Chez Jeannette. De retour dans la rue du faubourg Saint-Denis, il est temps de rejoindre les autres musiciens du groupe dans le café Jeannette, un endroit qui, selon les garçons, a "été le gros déclencheur" de la nouvelle vie de la rue, qui l'éloigne un peu de son côté "cour des miracles". Raphaël le batteur et Antoine le bassiste sont déjà là. Sébastien est en retard. Ils sont les moins exposés du groupe. "C’est agréable d’être dans la protection, de ne pas être sur la front line", juste devant le public, explique Antoine. Côté filles, Raphaël y voit un autre avantage : "On est moins sacralisé, du coup, elles nous approchent beaucoup plus facilement."
24 janvier. Ensemble, ils préparent leur grosse date, le Zenith de Paris le 24 janvier, 6.000 spectateurs. "Ça fait six mois qu’on se concentre", annonce Arthur. "Je ne suis pas marié mais j’ai l’impression que ça se prépare comme un mariage. On a eu quelquefois des expériences à la télé, notamment, qui nous ont montré ce qu’il fallait être sur scène. Être dans l’émotion de la chanson. On veut éviter tous les pièges genre mettre notre plus beau costume jamais porté et être mal fagoté." Ils veulent se faire beau, sans en faire trop. Certains s'accordent à dire qu'ils ont du mal avec "les sapes".
"Plus ça va, plus on s'apprécie". Désormais, cela fait bientôt cinq ans que le groupe est connu, mais cela fait quinze ans que tout a commencé au lycée. Le succès a mis dix ans. Dix ans "d’amitié, d’expérimentations musicales. Peut-être qu’on est arrivé au bon moment, quand la musique en anglais était vraiment invasive sur les radios".

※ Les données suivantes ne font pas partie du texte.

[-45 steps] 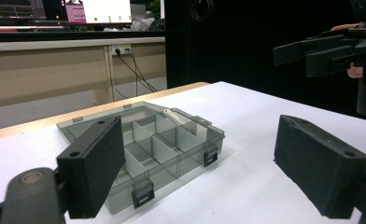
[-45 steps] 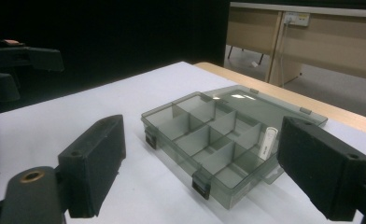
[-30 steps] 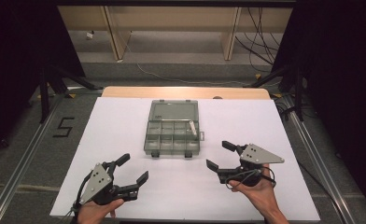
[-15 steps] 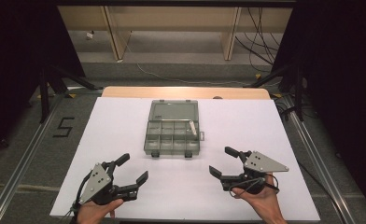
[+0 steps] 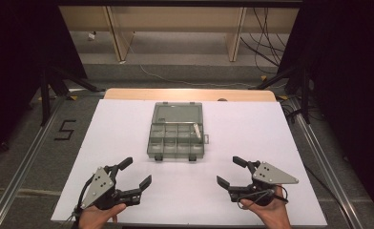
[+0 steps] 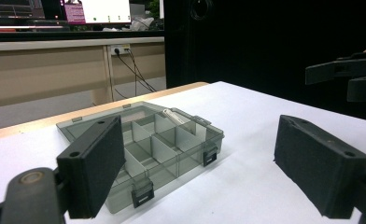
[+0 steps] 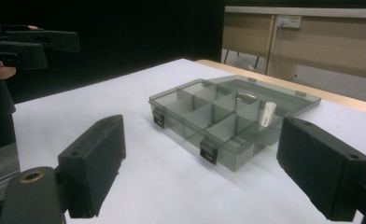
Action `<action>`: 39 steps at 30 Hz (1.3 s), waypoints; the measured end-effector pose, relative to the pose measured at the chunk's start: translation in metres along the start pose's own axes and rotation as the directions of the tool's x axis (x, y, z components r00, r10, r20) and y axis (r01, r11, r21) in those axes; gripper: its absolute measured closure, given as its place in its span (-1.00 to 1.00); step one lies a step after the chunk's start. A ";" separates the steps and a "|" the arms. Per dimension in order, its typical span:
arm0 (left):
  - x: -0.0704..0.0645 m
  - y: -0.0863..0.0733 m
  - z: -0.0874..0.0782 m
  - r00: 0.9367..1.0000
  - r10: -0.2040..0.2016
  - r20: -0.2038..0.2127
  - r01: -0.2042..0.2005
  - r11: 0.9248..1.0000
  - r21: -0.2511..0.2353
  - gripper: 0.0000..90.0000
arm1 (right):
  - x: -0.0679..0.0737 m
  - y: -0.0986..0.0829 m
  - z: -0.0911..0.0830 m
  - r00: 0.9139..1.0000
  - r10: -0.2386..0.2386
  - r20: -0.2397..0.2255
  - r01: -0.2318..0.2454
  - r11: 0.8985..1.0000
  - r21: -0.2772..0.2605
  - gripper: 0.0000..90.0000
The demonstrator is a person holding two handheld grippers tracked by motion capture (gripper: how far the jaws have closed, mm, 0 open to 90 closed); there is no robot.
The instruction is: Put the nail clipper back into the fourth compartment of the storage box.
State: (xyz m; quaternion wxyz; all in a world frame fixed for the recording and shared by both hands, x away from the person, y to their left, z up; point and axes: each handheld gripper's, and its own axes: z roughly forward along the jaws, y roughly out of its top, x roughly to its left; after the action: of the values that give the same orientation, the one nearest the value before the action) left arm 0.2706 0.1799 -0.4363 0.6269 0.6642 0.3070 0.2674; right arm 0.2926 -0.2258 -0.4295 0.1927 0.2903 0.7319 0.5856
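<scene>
White covering on the table (image 5: pixel 128 124) carries the open compartment box (image 5: pixel 176 131), a small white piece (image 5: pixel 198 133) at its right end, while the right gripper (image 5: pixel 233 171) has drawn back toward the near edge, matching the left gripper (image 5: pixel 136 172), both jaws wide and empty, suggesting work has not begun.

both hands come in from the near edge, each holding a gripper low over the table. the left gripper (image 5: pixel 136 172) and right gripper (image 5: pixel 232 171) have their jaws spread wide, gripping nothing.
</scene>
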 end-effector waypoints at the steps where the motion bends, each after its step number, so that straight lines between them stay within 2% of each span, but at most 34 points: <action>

Tous ne croient pas en cette théorie et votent plutôt pour un concours de circonstances. Ou leur ténacité. De ne pas s’être arrêté. De toujours aimer faire de la musique ensemble. "Plus ça va, plus on s’apprécie. La première tournée c’était comme un couple qui traverse une grande tempête. On s’aime encore plus. On n’est pas en prison." C'est le moment que choisit Sébastien pour arriver, à la toute fin.